Germania: cliniche per eutanasia rifiutano pazienti non vaccinati COVID
Sembrerebbe una barzelletta, ed invece è tutto vero: in Germania si nega l’eutanasia a chi non possiede l’equivalente del nostro Super Green Pass, ossia la certificazione ottenuta a seguito di guarigione da COVID oppure da avvenuta vaccinazione.
Lo riporta il settimanale britannico Spectator, che in passato ospitò firme del calibro dell’attuale premier britannico Boris Johnson e del tuttora giornalista Nicholas Farrell, nel 2003 entrambi protagonisti di una controversa intervista all’allora premier italiano Silvio Berlusconi, lì pubblicata.
Soprassedendo su tutte le questioni e considerazioni etiche riguardanti l’eutanasia, nonché l’attuale dibattito sul tema che da lustri avviene nel nostro Paese, la faccenda tedesca sfocia inevitabilmente nell’assurdo: se tanto ti devo far fuori, perché ti devo obbligatoriamente richiedere una vaccinazione? Non basterebbe un semplice tampone molecolare? Anche nell’aldilà viene chiesto il green pass?

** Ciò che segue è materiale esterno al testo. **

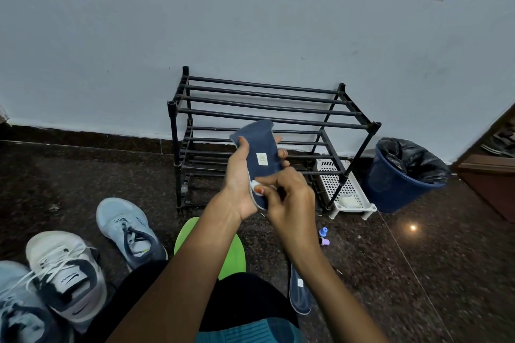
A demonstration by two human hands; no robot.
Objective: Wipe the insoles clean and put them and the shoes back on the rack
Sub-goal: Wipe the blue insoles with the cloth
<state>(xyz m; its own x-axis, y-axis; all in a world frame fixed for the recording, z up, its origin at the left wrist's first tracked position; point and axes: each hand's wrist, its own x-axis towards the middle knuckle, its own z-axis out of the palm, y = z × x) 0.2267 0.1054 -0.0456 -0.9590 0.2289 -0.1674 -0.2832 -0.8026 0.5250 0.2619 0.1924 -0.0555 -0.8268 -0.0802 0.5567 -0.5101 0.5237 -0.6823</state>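
Observation:
My left hand (239, 175) grips a dark blue insole (260, 153) with a small white label, holding it upright in front of the black shoe rack (267, 120). My right hand (289, 192) pinches a small white wipe (255, 184) against the insole's lower end. A second blue insole (299, 295) lies on the floor by my right forearm. A light blue sneaker (128, 231), a white sneaker (67, 270) and another blue sneaker (19, 309) sit on the floor at the left. The rack's bars hold nothing.
A blue bin with a black liner (401, 175) stands right of the rack. A white perforated basket (342, 189) sits by the rack's right leg. Two small bottles (324, 237) lie on the dark floor. A green stool (214, 248) is under my arms.

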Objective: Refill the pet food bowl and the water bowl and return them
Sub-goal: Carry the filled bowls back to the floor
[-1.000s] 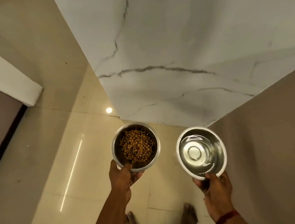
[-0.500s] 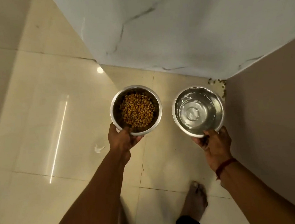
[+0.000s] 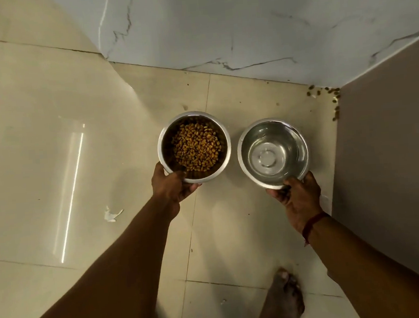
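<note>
Two steel bowls are held over the beige tiled floor, side by side. The food bowl (image 3: 167, 139), heaped with brown kibble (image 3: 196, 147), is gripped at its near rim by my left hand (image 3: 173, 186), thumb inside the rim. To its right the water bowl (image 3: 245, 143) holds clear water, and my right hand (image 3: 298, 197) pinches its near rim. Both bowls look level. Whether either bowl touches the floor I cannot tell.
A white marble wall (image 3: 243, 25) stands ahead and a plain brown wall (image 3: 391, 157) on the right; they meet in a corner where spilled kibble (image 3: 334, 98) lies. A white scrap (image 3: 111, 214) lies on the floor at left. A bare foot (image 3: 282, 301) stands at bottom right.
The view has tilted down to the floor corner. Both arms have stretched forward and down, carrying the bowls lower toward the floor near the corner.
</note>
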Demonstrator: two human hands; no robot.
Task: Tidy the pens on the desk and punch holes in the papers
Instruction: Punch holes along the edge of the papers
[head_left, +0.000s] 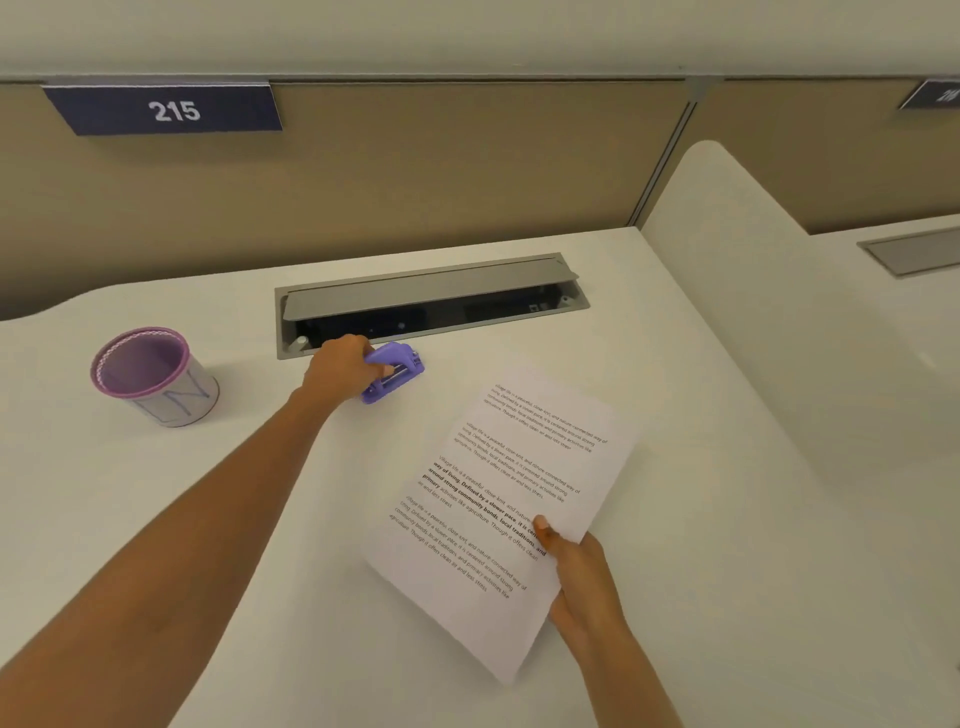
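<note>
Currently I read the scene in descending order of size. 1. Desk (156, 519): a white surface bounded at its far edge by a tan partition (415, 182) carrying a dark plate numbered 215 (166, 110). A white divider panel (753, 291) stands along the desk's right edge. 2. Cable tray (431, 301): a grey recessed unit set into the desk near the far edge, its lid tilted up with a dark cavity showing beneath. 3. Papers (498, 509): printed sheets, angled diagonally, positioned right of the desk's centre. I cannot tell how many sheets there are. The near right corner is lifted off the surface; whether the far end rests on the desk I cannot tell. 4. Pen cup (156, 376): a purple-rimmed cylindrical holder, upright, toward the left edge of the desk. I see no contents from this angle. 5. Left hand (343, 369): arm extended toward the far edge, fingers curled closed around the hole punch (395, 371). 6. Right hand (582, 571): closed in a pinch on the papers at their near right corner, thumb on top of the printed face, fingers underneath. 7. Hole punch: purple, located just in front of the cable tray, well apart from the pen cup and just beyond the far corner of the papers.
</note>
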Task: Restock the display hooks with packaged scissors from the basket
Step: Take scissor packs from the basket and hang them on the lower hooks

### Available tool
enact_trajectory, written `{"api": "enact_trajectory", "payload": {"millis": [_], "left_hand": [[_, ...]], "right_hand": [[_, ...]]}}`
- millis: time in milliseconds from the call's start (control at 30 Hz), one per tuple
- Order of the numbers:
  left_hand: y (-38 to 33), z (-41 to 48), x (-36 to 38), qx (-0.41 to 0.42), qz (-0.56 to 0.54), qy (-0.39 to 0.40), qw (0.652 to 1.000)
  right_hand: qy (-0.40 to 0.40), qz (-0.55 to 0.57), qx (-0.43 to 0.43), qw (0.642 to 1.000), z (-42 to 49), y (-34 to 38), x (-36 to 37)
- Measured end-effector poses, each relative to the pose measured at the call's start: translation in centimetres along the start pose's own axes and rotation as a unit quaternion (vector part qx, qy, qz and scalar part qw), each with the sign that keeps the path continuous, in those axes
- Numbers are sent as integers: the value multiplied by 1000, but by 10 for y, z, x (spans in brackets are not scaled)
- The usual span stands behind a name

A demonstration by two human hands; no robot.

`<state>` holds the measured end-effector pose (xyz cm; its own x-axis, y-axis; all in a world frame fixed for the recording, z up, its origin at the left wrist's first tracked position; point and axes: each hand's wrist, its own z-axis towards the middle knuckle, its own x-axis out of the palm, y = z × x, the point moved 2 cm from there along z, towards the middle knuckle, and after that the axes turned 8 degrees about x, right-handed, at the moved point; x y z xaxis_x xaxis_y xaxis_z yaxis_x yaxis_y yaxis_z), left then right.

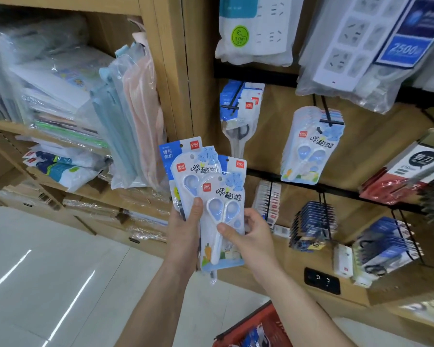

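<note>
My left hand point(186, 229) grips a fanned stack of scissors packs point(186, 169), several white-and-blue cards held upright at chest height. The front pack point(223, 196), pale blue children's scissors under a clear blister, is pinched by my right hand point(251, 234) with the thumb on its face. On the brown display wall, a hook point(327, 116) carries matching blue scissors packs point(308, 151) to the upper right of my hands. Another hook point(233, 103) holds dark-handled scissors packs point(238, 113) directly above. The red basket point(253, 329) sits at the bottom edge with more packs inside.
Wooden shelves point(161, 71) on the left hold stacked plastic folders. Power strips in bags point(256, 31) hang at the top. Lower hooks carry blue card packs point(311, 224) and more scissors point(386, 249). A black wall socket point(322, 280) sits low. White tile floor point(48, 271) lies at left.
</note>
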<state>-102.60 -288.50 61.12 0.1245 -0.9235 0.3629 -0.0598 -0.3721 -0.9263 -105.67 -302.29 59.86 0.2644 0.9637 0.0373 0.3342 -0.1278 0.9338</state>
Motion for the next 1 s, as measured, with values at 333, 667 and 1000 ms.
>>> {"api": "enact_trajectory", "payload": {"millis": [333, 667, 1000], "left_hand": [[23, -14, 60, -10, 1, 28, 1000], [31, -9, 82, 0, 26, -7, 1000], [24, -4, 79, 11, 42, 0, 999]], "right_hand": [[-97, 35, -42, 994, -2, 17, -98], [-168, -20, -124, 978, 42, 74, -154], [-196, -82, -153, 965, 87, 78, -155]]}}
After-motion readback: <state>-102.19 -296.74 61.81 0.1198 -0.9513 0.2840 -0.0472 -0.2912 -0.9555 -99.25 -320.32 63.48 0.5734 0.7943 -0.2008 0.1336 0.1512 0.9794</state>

Il Verein Sterbehilf, l’associazione tedesca per l’eutanasia, spiega la direttiva in un comunicato:
“L’eutanasia e gli esami propedeutici alla responsabilità volontaria dei nostri pazienti che desiderano morire richiedono vicinanza umana, la quale è anche requisito nonché substrato della trasmissione del COVID-19. Ad oggi, alla nostra associazione si applica la regola 2G (Super Green Pass, ndr), rafforzata da misure relative alla situazione come ad esempio test rapidi prima di incontri ravvicinati a porte chiuse”.
“Incontri ravvicinati a porte chiuse”: un eufemismo tutto tedesco per definire il suicidio assistito, in una nazione che – è bene ricordare – nello scorso secolo fu protagonista indiscussa di stermini di massa (meticolosamente pianificati e organizzati) e dove l’eugenetica assurgeva ad una quasi religione. Il tutto, andando ben oltre l’eutanasia.